Published by Everts & Ensign

Philadelphia, PA

1878

 

Opposite Page 350

    RENSSELAER REYNOLDS

      Following the cut and description of Mr. Reynolds' Empire Loom Works, which appear on the proceeding pages, it is fitting and proper that we should give a portrait and biography of the inventor and founder.

     Rensselaer Reynolds was born in Valatie, Columbia county, New York, on the 26th of August, 1807, his parents, Nathaniel and Sarah (Gillette) Reynolds, having settled there before the year 1800.  He served an apprenticeship with the late Nathan Wild, of that village, and on February 14, 1830, married Elsie Burns, of Schodack, Rensselaer county, New York.  She was born June 16, 1814.
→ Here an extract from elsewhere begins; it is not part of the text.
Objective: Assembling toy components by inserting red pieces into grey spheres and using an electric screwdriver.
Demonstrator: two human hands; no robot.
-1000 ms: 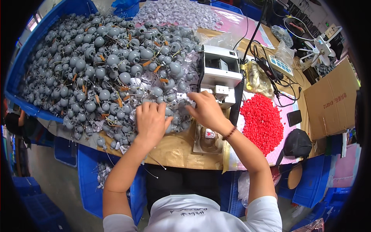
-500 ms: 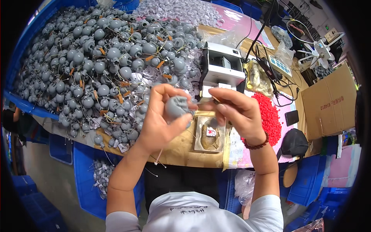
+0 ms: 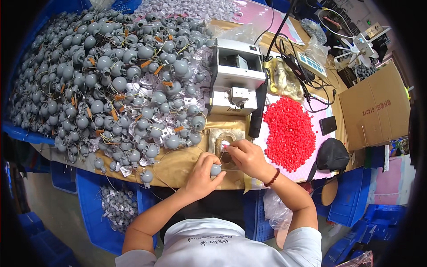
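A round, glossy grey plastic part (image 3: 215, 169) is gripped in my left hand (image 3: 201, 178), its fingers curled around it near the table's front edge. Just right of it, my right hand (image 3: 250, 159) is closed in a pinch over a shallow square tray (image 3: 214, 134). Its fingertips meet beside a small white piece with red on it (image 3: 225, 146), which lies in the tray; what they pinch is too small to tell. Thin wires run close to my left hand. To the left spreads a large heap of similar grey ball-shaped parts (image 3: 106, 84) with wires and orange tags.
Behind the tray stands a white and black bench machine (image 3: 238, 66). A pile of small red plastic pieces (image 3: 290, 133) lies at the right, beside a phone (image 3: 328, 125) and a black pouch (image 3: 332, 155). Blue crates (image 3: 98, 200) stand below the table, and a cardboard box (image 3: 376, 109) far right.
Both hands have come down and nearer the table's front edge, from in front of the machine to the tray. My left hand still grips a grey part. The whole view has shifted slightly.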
     The mechanical genius of Mr. Reynolds was of a very positive and high order.  As early as 1830 he commenced hiring tools of his employer and set up in the machine business for himself.  Five years later he became associated with his brother Benjamin (deceased), who was also of an inventive turn of mind, and in 1837 the new firm first came into somewhat prominent notice by the exhibition of a revolving battery for projecting balls by centrifugal force.  This really ingenious and effective device actually discharged six thousand two-ounce balls per minute, with four men at the crank, and before a military commission in Washington sent them entirely through a two-inch plank at a distance of over one hundred and twelve yards.  Many of the leading artillerists of that day were highly pleased with the invention, and Major Worth, then  in active service, complimented the brothers Reynolds on the success they had achieved.  But although the invention was one of great merit, the method of warfare proved impracticable, as it has in all the subsequent numerous experiments of the kind, and the sanguine hopes of the inventors were doomed to disappointment.  The pecuniary loss to them was very heavy, and might have disheartened less resolute and determined men; but rallying at once, they resumed the general machine business, and were soon actively engaged in the manufacture of the looms then in use, to which they added many valuable improvements.
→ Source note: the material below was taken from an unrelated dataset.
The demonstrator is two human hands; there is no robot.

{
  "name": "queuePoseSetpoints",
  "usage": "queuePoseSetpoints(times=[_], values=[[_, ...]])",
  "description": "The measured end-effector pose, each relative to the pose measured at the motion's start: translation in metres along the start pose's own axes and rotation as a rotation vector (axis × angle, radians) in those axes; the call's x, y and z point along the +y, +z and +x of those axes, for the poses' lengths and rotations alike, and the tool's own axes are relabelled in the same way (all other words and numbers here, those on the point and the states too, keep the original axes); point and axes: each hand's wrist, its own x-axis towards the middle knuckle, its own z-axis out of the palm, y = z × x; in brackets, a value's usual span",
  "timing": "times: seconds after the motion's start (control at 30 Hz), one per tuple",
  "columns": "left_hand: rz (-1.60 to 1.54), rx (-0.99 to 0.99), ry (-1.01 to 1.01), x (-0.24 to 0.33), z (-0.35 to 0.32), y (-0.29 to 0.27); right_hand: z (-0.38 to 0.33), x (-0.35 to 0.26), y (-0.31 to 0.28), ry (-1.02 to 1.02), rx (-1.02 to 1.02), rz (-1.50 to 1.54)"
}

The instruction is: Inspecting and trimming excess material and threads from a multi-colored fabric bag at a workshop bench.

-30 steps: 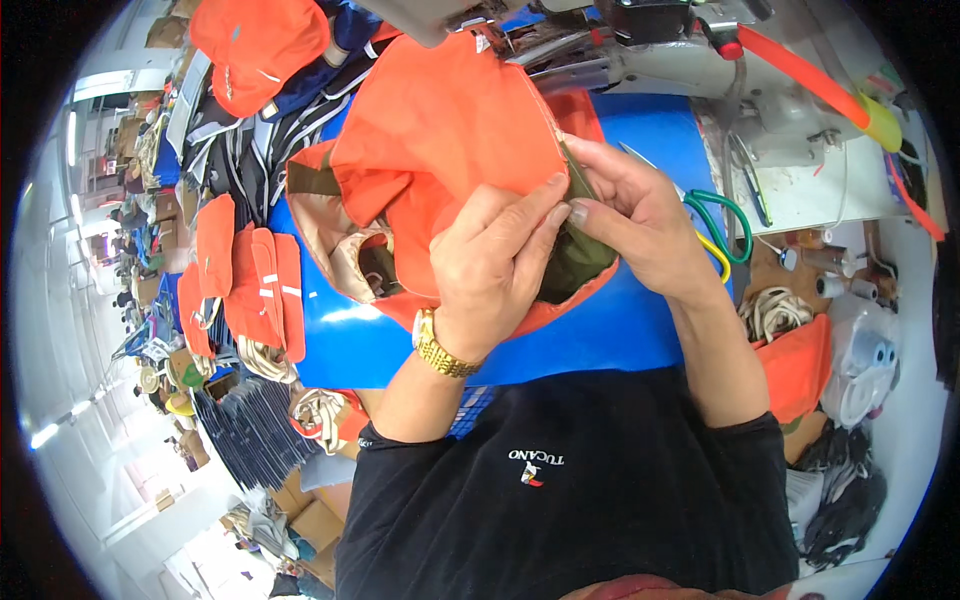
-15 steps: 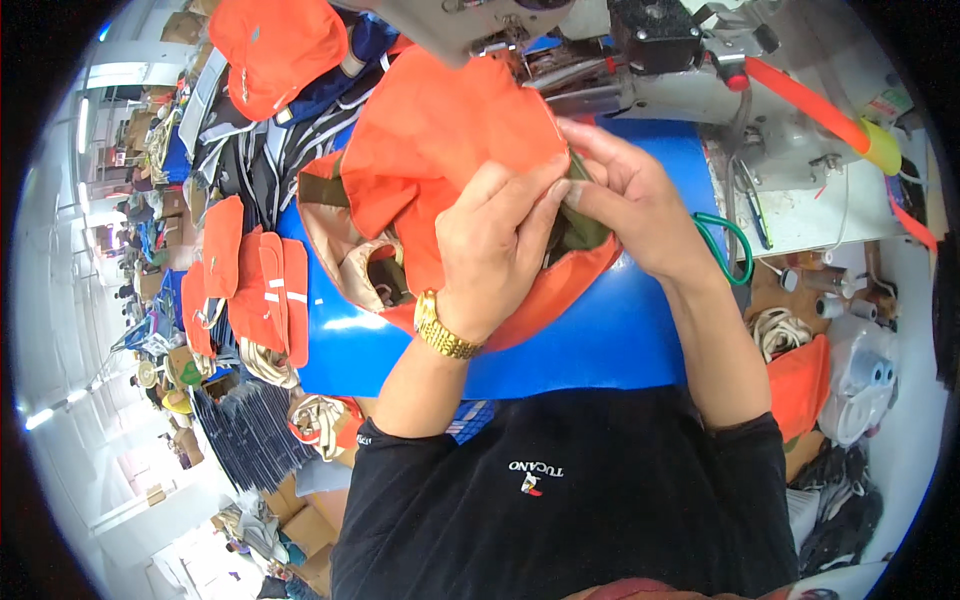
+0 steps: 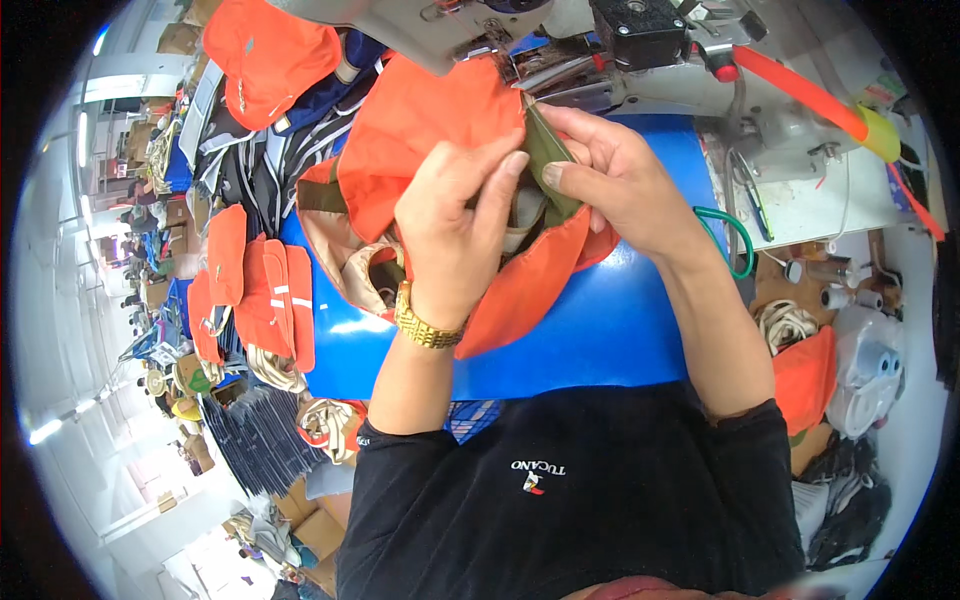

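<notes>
An orange fabric bag (image 3: 430, 110) with olive-green and beige lining lies bunched and partly turned out on the blue work surface (image 3: 600, 330). My left hand (image 3: 450, 220), a gold watch on its wrist, is closed at the bag's middle, thumb and forefinger pinching the orange cloth. To its right, my right hand (image 3: 600, 170) grips the edge of the olive-green lining (image 3: 545, 150) between thumb and fingers. A gap shows between the two hands, opening onto the bag's inside. Just beyond the bag stands the sewing machine head (image 3: 430, 30).
Right of the machine, an orange tape (image 3: 800, 95) runs down through a yellow guide. Green-handled scissors (image 3: 735, 240) lie at the surface's right edge. Stacked orange pieces (image 3: 270, 300) and black-grey straps (image 3: 260, 170) crowd the left. An orange bundle (image 3: 805, 380) sits low on the right.
My left hand has moved left, away from my right hand. My right hand has shifted slightly left. The olive-green lining between them is now more exposed and the bag's front orange panel has swung.
</notes>
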Motion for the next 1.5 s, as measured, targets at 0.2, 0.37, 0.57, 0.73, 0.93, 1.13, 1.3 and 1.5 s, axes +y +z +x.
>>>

     Mr. Reynolds from an early period in his life was constantly studying the scientific principles of mechanism and applying them to the invention of machines of various kinds.  He and Nathan Wild invented the first gear-cutting machine in the United States, and made it a practical success.  He invented the first machine for insulating telegraph wires for submarine purposes, and the first machine in the United States for making round matches.  But his great invention was the perfection of the Empire Loom, which he began to manufacture at Stockport, in company with Mr. Benjamin, of New York, in 1852, with which his name and interest were ever after associated till the time of his death, and by which he will be known to the world through many generations yet to come.  Mr. Reynolds early saw and appreciated the defects in the common looms which, it was supposed, rendered it impossible to increase their rate of speed beyond certain limits, and he set his practical genius at work to overcome the difficulties hitherto considered insurmountable by the most skillful machinists.  He succeeded, first in the invention, and then in gradually maturing and perfecting it, until it stands absolutely unrivaled for simplicity, durability, and rapidity of operation.  It is safe to say that through the genius and enterprise of Mr. Reynolds the speed of the ordinary power-loom has been at least doubled, and, what is most interesting, this grand result has been attained without any troublesome complication of machinery.

     Mr. Reynolds built up a large and prosperous business at Stockport during the thirty odd years in which he was engaged in manufacturing the splendid product of his own fertile brain and enterprise.  He was a man of rare mechanical and scientific attainments, of great liberality and public spirit, particularly in the cause of education, of strictest integrity, and of an unblemished reputation in all the walks of life.  His sudden death, on the 8th of January, 1872, gave a shock to the community as the loss of a personal friend.  But a few days before he had been busy with preparations for a New Year's reception to be given by one of his daughters,--an event which he anticipated with much pleasure, but which was deferred on account of his illness.  He died peacefully, as if passing into sleep.

     His surviving family consists of six children, his four sons being his successors in business at Stockport, New York.